Nitroarene dioxygenase activity with 2-, 3- and 4CNB was analysed in Ralstonia sp. JS705 carrying cloned NBDO genes. Strains were grown in 125 ml Erlenmeyer flasks containing 25 ml MSB with 10 mM succinate and kanamycin at 30°C and 200 r.p.m. At an OD660 between 0.8–0.9, 2 ml volumes of each culture were dispensed into glass culture tubes (20 mm × 150 mm), supplied with 1 mM substrate, and incubated at 30°C on a rotary shaker at 300 r.p.m. Nitrite released during the initial 30 min was quantified from culture supernatants as previously described (Smibert and Krieg, 1981; Ju and Parales, 2006). Concentrations of total cellular proteins were determined by the method of Bradford (Bradford, 1976) from cell pellets resuspended in 100 mM NaOH and boiled for 10 min, with bovine serum albumin as the standard.

Growth assays

Ralstonia sp. JS705 strains carrying pBBR1MCS2, pKSJ99 or pKSJ114 were tested for growth on 2CNB, 3CNB, 4CNB and 4-chlorocatechol in liquid culture. Dioxygenase genes were expressed from the lac promoter of the vector without the need for induction. Strains were grown in 250 ml Fernbach flasks containing 50 ml of MSB, 50 µg ml−1 kanamycin and 100 mg of XAD-7 beads (Sigma Chemical Co., St Louis, MO) to provide a gradual release of the CNBs or 4-chlorocatechol and minimize their toxicity as previously described for dinitrotoluenes (Nishino et al., 1999; 2000). The CNBs and 4-chlorocatechol were added to a final concentration of 3 mM from methanolic stock solutions to flasks containing sterilized resin and the solvent was evaporated before the addition of sterile culture medium. Growth on CNBs as nitrogen sources was tested in the same fashion except ammonium sulfate was excluded from MSB and 10 mM succinate was added as the carbon source. Flasks were inoculated with overnight cultures of Ralstonia strains that had been grown in the same medium, and then incubated on a rotary shaker at 28–30°C and 200 r.p.m. Culture turbidity and nitrite formation were monitored over time (as in enzyme assays).

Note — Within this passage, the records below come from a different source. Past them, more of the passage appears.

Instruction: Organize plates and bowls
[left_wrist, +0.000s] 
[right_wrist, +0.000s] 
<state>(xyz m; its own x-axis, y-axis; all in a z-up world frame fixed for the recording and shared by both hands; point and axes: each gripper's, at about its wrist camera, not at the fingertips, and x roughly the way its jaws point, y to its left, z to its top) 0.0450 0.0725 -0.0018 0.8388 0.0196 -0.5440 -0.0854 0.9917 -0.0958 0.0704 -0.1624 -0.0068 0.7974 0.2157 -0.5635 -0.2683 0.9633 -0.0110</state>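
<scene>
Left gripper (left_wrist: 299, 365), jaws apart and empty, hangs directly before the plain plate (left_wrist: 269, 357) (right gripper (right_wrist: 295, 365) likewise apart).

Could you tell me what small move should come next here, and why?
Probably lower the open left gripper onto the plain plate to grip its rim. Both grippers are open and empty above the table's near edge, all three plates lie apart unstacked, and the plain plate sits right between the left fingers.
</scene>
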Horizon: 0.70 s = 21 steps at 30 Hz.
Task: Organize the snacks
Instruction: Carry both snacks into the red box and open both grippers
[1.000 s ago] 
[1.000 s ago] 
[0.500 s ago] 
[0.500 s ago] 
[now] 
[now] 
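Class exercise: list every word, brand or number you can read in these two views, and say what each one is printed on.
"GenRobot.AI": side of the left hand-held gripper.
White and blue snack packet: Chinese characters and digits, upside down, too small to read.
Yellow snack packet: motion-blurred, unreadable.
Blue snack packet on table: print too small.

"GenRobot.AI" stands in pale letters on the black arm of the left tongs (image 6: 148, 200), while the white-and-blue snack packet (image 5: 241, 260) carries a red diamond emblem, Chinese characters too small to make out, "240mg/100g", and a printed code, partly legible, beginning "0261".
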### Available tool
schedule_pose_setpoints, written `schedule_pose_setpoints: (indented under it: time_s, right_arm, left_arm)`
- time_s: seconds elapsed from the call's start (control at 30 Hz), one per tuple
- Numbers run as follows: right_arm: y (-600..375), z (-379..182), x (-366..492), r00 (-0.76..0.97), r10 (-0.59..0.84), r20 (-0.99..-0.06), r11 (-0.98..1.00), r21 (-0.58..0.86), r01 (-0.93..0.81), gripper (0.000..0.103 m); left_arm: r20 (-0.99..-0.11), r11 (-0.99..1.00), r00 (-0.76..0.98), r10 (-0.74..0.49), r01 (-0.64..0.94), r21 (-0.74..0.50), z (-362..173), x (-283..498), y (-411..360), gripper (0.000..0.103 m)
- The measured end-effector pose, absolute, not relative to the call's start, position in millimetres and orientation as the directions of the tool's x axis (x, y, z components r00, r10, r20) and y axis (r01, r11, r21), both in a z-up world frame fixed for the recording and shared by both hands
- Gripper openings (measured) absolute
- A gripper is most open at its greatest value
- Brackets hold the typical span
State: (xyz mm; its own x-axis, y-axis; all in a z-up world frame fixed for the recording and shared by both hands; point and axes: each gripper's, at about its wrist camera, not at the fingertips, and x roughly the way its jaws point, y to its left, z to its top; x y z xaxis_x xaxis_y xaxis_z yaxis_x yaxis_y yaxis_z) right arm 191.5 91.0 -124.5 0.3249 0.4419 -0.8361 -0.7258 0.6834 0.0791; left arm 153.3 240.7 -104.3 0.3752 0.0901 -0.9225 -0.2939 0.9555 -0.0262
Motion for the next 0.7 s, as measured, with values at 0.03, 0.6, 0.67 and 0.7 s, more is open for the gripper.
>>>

This work was supported by grants awarded to R.E.P. from the U.S. Department of Defense Strategic Environmental Research and Development Program (SERDP CU1212) and the National Science Foundation (MCB 02627248). K.-S.J. was supported by an NIH Traineeship in Molecular and Cellular Biology (NIH TM32 GM070377) and a University of California Toxic Substances Research and Teaching Program graduate fellowship.